Stored data.
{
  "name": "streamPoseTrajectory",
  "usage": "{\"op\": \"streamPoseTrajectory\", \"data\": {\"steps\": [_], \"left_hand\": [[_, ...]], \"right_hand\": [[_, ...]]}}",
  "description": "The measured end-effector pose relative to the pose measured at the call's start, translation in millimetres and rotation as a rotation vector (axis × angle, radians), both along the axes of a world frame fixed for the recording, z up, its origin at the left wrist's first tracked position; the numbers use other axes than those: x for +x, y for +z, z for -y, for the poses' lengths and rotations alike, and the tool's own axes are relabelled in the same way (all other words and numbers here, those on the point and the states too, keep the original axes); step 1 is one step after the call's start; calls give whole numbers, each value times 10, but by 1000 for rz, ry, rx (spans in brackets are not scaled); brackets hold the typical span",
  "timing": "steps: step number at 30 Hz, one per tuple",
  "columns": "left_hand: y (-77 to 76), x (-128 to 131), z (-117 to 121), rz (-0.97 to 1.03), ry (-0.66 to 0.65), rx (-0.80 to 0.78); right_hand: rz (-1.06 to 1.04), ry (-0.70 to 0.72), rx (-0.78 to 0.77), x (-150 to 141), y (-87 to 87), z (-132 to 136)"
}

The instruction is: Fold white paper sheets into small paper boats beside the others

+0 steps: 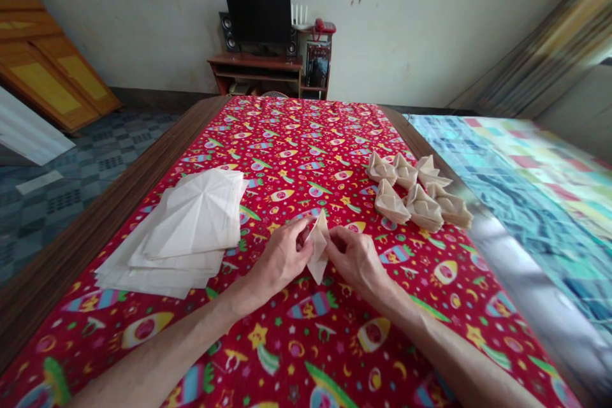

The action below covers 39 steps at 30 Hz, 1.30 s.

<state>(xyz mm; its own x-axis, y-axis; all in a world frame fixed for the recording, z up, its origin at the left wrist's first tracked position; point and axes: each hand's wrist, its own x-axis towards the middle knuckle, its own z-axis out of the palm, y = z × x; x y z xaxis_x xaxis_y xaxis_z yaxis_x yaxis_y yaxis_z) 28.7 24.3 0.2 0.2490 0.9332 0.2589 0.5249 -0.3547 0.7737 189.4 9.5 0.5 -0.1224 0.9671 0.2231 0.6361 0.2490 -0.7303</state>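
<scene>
Between my two hands is a small piece of folded paper (319,255), cream-coloured and narrow like a kite, with one point away from me and one toward me. My left hand (285,245) pinches its left edge between thumb and fingers. On the opposite edge, my right hand (356,257) grips the paper with thumb and fingertips. A stack of creased paper sheets (194,217) lies to the left of my left hand. Several folded paper boats (424,207) sit in two rows beyond my right hand, at the right side of the cloth.
A red patterned cloth (296,357) covers the table, with its brown wooden edge (157,172) showing at left. Past the far end stands a desk (255,67) with a monitor (258,18). A bed (507,185) with coloured covers borders the right side.
</scene>
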Motion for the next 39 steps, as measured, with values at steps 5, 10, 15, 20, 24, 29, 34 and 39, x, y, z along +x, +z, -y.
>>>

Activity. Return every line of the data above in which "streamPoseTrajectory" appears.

Final answer.
  "name": "streamPoseTrajectory",
  "usage": "{\"op\": \"streamPoseTrajectory\", \"data\": {\"steps\": [_], \"left_hand\": [[_, ...]], \"right_hand\": [[_, ...]]}}",

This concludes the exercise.